So in a matter of days (34 hours give or take) I will be turning 30. I have to say that I am not thrilled about the idea. My 20’s have been so defining for me. The things that I have accomplished, experienced and tried have shaped me in major ways and I am scared of the uncertainty that comes with starting this next chapter.
I don’t agree that age is just a number. I really do think that age can impact how we view things. Some people say that 45 is too old to be out all night partying and others think that life begins at 45. I have a problem with the whole “Life begins at…” mindset. It bothers me because it means that whatever happened before said age doesn’t matter, doesn’t affect who you are or how you act. I almost think that at 30, I should be further ahead in my career or that I should have traveled a little more in my 20’s BEFORE I had the responsibilities of a job, house, husband and child. Don’t mistake my wonder about my level of accomplishment as regret because I do not regret any of the choices that I have made (well except for that one choice to drink the vodka before Super Cousin’s 19th birthday….).
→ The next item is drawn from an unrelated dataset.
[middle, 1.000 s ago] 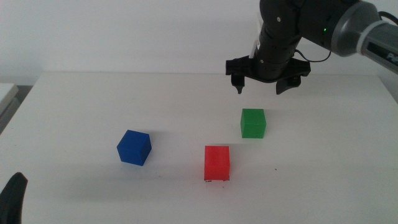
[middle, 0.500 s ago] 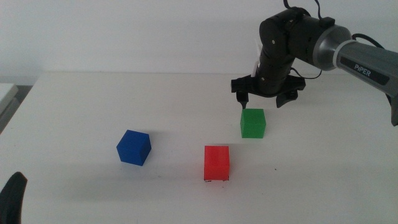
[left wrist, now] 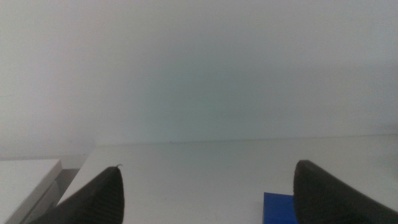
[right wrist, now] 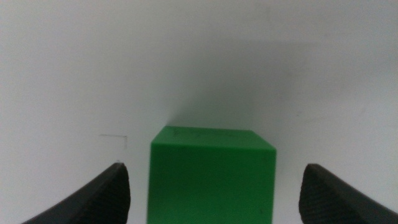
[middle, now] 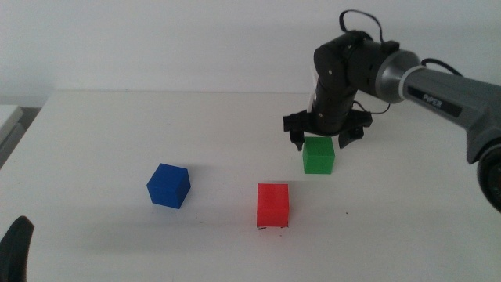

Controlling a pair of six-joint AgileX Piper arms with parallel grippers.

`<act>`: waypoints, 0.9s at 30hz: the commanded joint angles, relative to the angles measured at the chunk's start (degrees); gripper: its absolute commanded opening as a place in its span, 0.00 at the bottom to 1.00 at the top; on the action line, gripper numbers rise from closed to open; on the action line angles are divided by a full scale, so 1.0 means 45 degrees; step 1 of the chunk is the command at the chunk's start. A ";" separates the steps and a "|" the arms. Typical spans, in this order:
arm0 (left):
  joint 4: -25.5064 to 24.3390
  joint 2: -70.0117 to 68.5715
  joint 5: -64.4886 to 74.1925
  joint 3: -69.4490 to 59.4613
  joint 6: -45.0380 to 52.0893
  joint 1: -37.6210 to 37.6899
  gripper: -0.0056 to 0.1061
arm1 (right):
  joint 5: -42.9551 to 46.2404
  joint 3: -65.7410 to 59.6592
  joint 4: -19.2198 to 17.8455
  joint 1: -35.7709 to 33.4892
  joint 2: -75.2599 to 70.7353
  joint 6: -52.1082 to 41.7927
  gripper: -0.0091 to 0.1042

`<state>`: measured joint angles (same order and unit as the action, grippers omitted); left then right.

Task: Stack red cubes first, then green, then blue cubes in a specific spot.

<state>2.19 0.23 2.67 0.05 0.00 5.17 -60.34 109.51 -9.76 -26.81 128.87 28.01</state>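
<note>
right gripper: right over the green cube, jaws spread wide, wider than the cube, one tip off each side of its top; holds nothing
right gripper, wrist view: cube sits centred in the gap between both jaws, clear space each side, no contact visible
green cube: flat on the table, upright; landmark for the rest
green cube, wrist view: top face and front face visible
red cube: nearer the camera than the green cube and to its left, near it, not touching, alone on the table
blue cube: well left of the green cube, past the red one, turned at an angle, alone
blue cube, wrist view: only a corner shows, beside one jaw
left gripper: far from the green cube, low at the table's near left edge, jaws wide apart, empty
left gripper, middle view: only one dark jaw tip visible at the bottom left corner
stack: none, all three cubes separate
</note>
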 commanded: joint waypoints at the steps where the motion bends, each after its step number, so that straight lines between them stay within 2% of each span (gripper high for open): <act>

I do think that it’s very valid to say, “I found my life’s purpose at…”. I always worked very hard to accomplish the goals that I set out for myself. I worked hard at school and was involved in so many activities and worked part time. I went to university and studied hard (played hard too) and worked practically full time while I did it. I started my job and worked hard to meet my goals and the goals of the organization. My life’s purpose became clear to me the day my son was born. All of the experiences and lessons that I had been through before were preparing me for helping guide his life.